_WHAT IS EXPECTED:_
Across the listing below, count the lines containing "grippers". Give nothing but the number.

_DATA SUPPLIED:_
◆ ◆ ◆ ◆ ◆ ◆ ◆

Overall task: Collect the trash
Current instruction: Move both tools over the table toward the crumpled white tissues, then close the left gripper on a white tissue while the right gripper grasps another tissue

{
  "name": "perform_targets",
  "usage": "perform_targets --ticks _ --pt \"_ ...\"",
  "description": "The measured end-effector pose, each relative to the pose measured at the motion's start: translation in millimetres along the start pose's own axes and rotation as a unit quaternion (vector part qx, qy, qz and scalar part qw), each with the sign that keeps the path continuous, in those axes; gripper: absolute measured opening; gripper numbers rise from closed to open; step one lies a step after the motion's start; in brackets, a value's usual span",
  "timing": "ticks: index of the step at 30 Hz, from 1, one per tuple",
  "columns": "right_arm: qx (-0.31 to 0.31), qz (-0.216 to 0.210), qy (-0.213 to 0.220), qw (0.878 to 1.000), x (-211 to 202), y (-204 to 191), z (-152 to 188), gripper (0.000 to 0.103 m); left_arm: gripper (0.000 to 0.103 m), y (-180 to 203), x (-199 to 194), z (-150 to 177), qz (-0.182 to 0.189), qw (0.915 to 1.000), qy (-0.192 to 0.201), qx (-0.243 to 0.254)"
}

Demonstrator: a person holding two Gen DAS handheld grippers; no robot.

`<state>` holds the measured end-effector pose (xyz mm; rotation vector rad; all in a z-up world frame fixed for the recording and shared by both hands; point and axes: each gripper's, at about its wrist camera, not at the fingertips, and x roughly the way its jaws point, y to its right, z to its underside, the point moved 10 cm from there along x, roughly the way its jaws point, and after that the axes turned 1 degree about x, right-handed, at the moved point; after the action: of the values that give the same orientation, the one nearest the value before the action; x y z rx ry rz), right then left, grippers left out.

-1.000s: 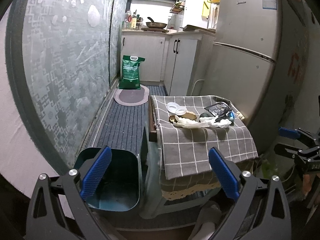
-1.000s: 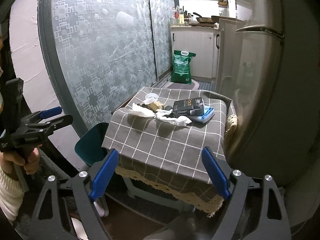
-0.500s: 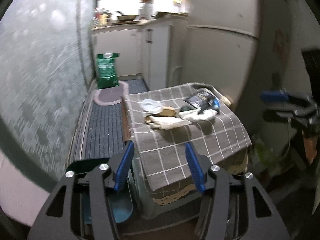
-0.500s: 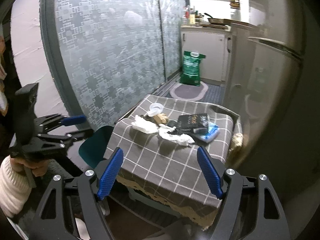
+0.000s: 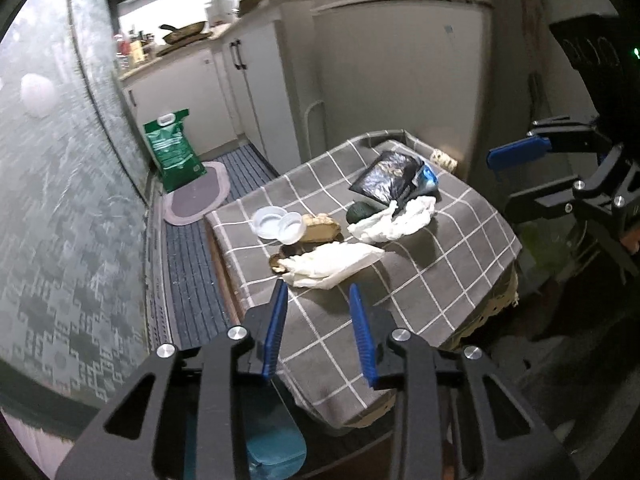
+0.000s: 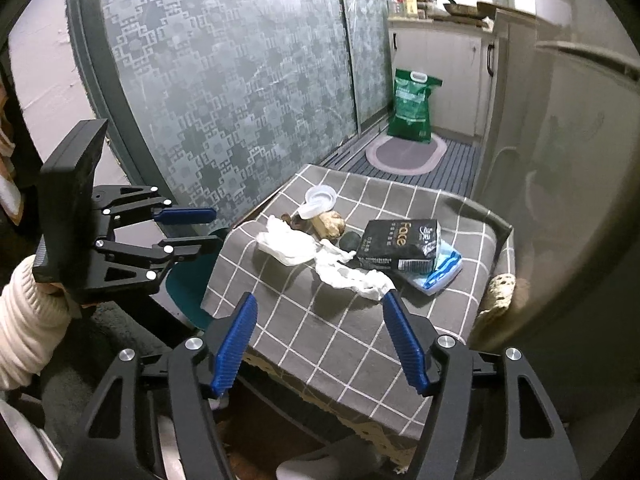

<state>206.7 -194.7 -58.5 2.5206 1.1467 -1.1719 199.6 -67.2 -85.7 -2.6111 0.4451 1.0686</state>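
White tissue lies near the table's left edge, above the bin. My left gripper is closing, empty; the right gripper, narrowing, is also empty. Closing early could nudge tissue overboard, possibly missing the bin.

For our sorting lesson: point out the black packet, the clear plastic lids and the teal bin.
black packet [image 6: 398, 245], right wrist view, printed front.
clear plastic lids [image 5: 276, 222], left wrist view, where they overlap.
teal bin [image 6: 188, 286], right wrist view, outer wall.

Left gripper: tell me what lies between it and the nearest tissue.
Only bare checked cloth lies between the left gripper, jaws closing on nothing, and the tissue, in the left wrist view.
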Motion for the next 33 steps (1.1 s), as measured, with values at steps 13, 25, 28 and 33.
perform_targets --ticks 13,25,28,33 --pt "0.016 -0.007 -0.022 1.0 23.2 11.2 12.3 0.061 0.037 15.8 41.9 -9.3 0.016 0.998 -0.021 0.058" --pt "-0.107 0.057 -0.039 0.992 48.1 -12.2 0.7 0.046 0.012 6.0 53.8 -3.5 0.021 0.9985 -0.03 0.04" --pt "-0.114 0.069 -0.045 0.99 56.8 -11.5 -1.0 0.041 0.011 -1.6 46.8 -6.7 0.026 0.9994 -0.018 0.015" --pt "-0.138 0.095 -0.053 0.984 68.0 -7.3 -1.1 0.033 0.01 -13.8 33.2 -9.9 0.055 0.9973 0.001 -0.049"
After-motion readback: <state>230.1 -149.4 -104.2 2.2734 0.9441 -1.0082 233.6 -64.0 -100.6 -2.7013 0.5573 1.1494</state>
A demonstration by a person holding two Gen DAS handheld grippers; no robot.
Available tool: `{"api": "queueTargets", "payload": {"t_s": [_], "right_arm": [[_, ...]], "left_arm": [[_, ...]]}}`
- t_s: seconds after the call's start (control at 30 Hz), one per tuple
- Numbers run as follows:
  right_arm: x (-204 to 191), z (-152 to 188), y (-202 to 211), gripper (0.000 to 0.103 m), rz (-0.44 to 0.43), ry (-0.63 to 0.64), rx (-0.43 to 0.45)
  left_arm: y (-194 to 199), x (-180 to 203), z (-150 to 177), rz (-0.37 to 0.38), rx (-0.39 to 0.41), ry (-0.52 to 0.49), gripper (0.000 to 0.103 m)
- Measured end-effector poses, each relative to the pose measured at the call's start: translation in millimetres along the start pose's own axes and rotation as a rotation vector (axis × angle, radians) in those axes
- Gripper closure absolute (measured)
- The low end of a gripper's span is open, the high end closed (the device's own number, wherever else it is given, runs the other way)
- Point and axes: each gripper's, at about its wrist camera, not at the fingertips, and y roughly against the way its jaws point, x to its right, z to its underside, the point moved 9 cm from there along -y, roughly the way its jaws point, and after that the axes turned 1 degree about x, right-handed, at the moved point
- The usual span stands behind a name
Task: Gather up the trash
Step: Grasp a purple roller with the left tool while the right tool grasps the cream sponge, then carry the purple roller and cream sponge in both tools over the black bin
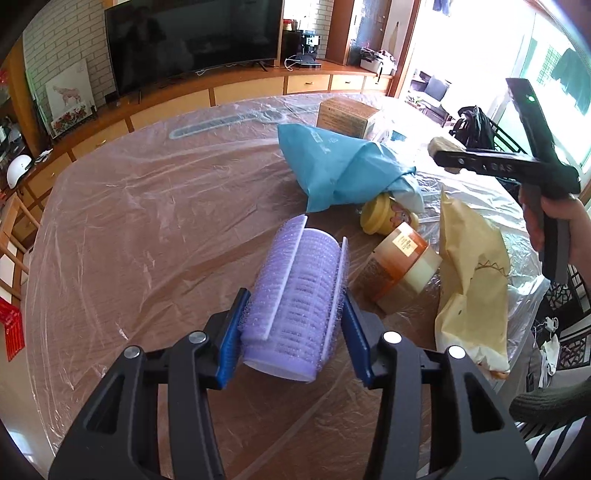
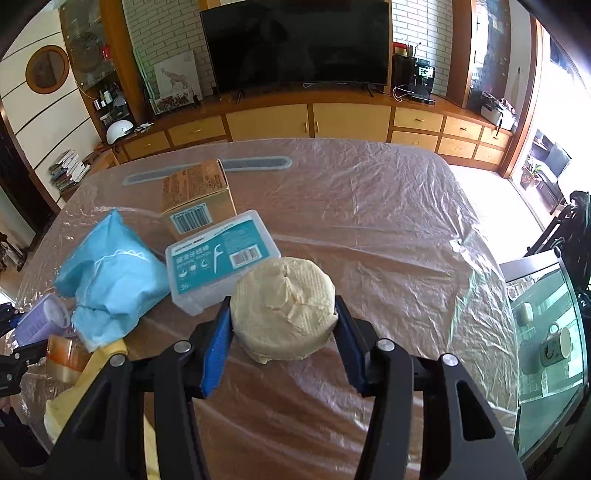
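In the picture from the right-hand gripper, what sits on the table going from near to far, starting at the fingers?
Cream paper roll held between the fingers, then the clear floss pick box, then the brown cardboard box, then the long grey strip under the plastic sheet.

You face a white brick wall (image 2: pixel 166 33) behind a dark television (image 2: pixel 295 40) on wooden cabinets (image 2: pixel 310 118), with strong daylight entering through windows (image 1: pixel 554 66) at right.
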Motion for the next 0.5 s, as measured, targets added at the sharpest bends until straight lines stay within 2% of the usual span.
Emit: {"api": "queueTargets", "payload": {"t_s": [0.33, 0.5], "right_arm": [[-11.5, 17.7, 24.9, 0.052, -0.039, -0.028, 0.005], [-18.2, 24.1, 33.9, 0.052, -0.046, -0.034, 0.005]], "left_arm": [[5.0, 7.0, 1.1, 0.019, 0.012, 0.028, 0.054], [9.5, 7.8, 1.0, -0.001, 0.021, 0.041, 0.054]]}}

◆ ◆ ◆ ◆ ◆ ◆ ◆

_WRITTEN SOLUTION:_
3